Member of the Chamber of Deputies
- In office 15 May 1937 – 15 May 1941
- Constituency: 2nd Departmental Grouping

Personal details
- Born: 13 September 1894 Valparaíso, Chile
- Died: 8 May 1971 (aged 76) Santiago, Chile
- Party: Radical Party
- Spouse(s): Louise Phillips Fitzgibbon Hilda Cisternas Ojeda
- Children: Seven
- Parent(s): Salustio Beeche Adana Mercedes Ignacia Caldera
- Profession: Mining engineer

= Jorge Beeche =

Chilean politician

Jorge Augusto Beeche Caldera (13 September 1894 – 8 May 1971) was a Chilean politician, mining engineer, and deputy of the Republic.

== Biography ==
Beeche was born in Valparaíso, Chile, on 13 September 1894. He was the son of Salustio Beeche Adana and Mercedes Ignacia Caldera.

He studied at the Naval Engineering School of the Chilean Navy and later at the Massachusetts Institute of Technology in Boston, United States.
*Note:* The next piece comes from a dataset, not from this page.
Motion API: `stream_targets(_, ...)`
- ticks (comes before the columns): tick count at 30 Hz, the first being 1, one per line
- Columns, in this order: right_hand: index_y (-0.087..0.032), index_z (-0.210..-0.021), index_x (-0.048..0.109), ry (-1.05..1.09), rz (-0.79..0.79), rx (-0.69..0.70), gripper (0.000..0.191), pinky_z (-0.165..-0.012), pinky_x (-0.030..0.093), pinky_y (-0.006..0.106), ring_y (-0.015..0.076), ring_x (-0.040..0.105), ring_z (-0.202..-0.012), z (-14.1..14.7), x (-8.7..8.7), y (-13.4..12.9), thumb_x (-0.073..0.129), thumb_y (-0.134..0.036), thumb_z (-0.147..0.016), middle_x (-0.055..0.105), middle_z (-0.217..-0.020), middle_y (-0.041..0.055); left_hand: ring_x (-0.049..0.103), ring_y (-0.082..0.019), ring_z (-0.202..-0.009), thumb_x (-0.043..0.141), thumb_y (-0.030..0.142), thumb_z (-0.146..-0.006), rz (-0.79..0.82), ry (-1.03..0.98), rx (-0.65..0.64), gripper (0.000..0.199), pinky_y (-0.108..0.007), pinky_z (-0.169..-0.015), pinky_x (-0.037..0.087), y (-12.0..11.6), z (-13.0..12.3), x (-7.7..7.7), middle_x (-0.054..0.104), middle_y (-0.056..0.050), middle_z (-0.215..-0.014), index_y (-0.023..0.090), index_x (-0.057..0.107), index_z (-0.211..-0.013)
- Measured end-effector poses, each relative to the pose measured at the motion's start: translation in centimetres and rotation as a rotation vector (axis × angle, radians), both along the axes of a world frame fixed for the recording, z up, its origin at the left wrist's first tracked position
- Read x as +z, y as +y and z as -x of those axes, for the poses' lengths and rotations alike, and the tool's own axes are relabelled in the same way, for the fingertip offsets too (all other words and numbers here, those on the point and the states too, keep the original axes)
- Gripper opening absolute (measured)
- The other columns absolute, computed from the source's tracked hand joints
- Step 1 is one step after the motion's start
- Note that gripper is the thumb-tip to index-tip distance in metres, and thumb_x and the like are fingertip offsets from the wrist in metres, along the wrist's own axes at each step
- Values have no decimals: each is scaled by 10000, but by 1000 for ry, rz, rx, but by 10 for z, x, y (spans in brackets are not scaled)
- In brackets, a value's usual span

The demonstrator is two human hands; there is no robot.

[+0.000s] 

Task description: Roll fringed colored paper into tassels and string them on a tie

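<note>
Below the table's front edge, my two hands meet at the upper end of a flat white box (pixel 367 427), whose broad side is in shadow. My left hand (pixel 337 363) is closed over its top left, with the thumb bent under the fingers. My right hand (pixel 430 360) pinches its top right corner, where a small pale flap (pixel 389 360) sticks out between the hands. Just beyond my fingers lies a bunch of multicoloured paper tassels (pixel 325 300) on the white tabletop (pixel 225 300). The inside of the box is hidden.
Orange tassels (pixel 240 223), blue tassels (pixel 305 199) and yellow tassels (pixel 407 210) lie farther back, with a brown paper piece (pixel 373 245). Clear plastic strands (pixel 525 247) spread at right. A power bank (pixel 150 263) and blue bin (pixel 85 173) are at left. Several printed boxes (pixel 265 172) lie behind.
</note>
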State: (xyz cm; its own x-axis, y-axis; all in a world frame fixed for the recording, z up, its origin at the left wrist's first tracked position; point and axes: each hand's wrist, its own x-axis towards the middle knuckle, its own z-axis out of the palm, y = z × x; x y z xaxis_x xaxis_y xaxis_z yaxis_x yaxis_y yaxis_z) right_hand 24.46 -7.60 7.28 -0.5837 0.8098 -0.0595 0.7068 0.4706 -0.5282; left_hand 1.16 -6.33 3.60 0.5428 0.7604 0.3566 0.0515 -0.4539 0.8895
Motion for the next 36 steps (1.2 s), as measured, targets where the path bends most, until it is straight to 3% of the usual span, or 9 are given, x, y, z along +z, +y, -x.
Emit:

He qualified as a mining engineer in 1921.

He began his professional career at the Compañía Minera Tocopilla, later working in the administration of the María Elena nitrate works, owned by the Lautaro Nitrate Company. He subsequently worked independently in mining ventures, and by 1940 was a partner in the firm Beeche, Muñoz y Cía. and in the Compañía Minera de Oro de Taltal, which leased the Esperanza and Taltal nitrate offices.

He was a leader of the Corporation of Nitrate and Iodine and served as president of the National Airline (LAN). He was also a member of the Club de la Unión and the Aerial Club, where he obtained his civil pilot's license.

He married Louise Phillips Fitzgibbon in Boston, Massachusetts, United States, on 1 December 1920, with whom he had two children. In a second marriage, he married Hilda Cisternas Ojeda in Rengo, Chile, on 2 November 1951; they had five children.

== Political career ==
Beeche was a member of the Radical Party and served on its Central Board.

In the parliamentary elections of 1937, he was elected Deputy for the Second Departmental Grouping (Antofagasta, Tocopilla, El Loa and Taltal), serving during the 1937–1941 legislative period. During his term, he acted as substitute member of the Standing Committees on Finance, Public Education, Roads and Public Works, and Medical-Social Assistance and Hygiene. He was also a member of the Standing Committee on National Defense.

Beeche died in Santiago, Chile, on 8 May 1971.